You never know what to say when you’re up there. Your name is called. There’s a presenter, a certain presenter picked just for you, waiting to hand you the honour, the certificate in this case, the paper of recognition that has your name on it. You walk up and you receive it and then, besides a simple ‘thank you,’ you never know what to say.
This is how it is at these writers’ galas where there are excerpts read and awards given and words spoken and music and laughter and even a lump in your throat when someone says something particularly poignant.
Now, to pat each other on the back for doing what we would do anyway makes me feel a little uneasy and I don’t think I’m the only one who feels this way. A foot needn’t be told how well he’s doing when he takes part in the act of walking, he just keeps taking one step after another because this is what he’s been made to do.
On the other hand, the act of writing does have an unglamorous reality that is carried out in silence and aloneness and often frustration, often with the feeling that you’re walking in the pitch of night, walking and not knowing exactly where you’re going or if it even matters to anyone else. So anything to remind you that you’re not alone can be helpful.
This is how it unfolded not long ago when My Bride and I ran out the front door to attend a certain gala, an evening to see the outcome as some of my newspaper work had been shortlisted. “You mean you don’t even know if you won? Why would you drive all that way if you don’t even know if you’ve won?” my 10-year-old daughter said as we got into the car.

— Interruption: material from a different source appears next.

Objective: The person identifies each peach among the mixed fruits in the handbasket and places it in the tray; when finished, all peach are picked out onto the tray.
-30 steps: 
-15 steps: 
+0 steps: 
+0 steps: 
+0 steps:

So, when I was called to the front later that evening, this is what came to mind to share. That my ever pragmatic little girl, who is a young writer of sorts herself, would be proud and happy to know that this drive – it wasn’t’ that far, really – wasn’t a total waste of fuel.
But something else happened, as it often does at these events. At the hall entrance there was a quote, not entirely hidden but likely not read by many either, a line by Helen Keller, arguably the 20th century’s most well-known blind person, a champion of many just causes, not the least of which was to find the light in her own day-to-day in darkness.
“I cannot do everything,” is what she said. “But I can do something. I will not refuse to do the something that I can.”
I read it and then I forgot about it. No, Helen Keller or her words did not come to mind even when I walked to the front and looked at my particular presenter and positioned myself in the right place, held his hand, held the certificate together with him, and looked at the camera for the cheesy photo and wondered if it was all okay. I hoped it was because my presenter, in fact, was blind.
He had been slowly led up to the podium by a woman, his guide, and then down the stairs back to his seat when he and I were finished. It wasn’t until later when I got the chance to say to him that of all the presenters I could have had, I was glad he had been chosen for me, this blind man who, I then learned, makes his living by reading audio books by Braille.
And even then, when I was talking to this blind man, I didn’t think of blind Helen Keller or her words. No, I made no connection at all. It was only later when I had a minute to think, a minute to myself, and when I looked at the words I had copied in my notebook, that it all began to take shape and give meaning.
No, I cannot do everything. None of us can. But I can do something. I can get up and walk. Any of us can.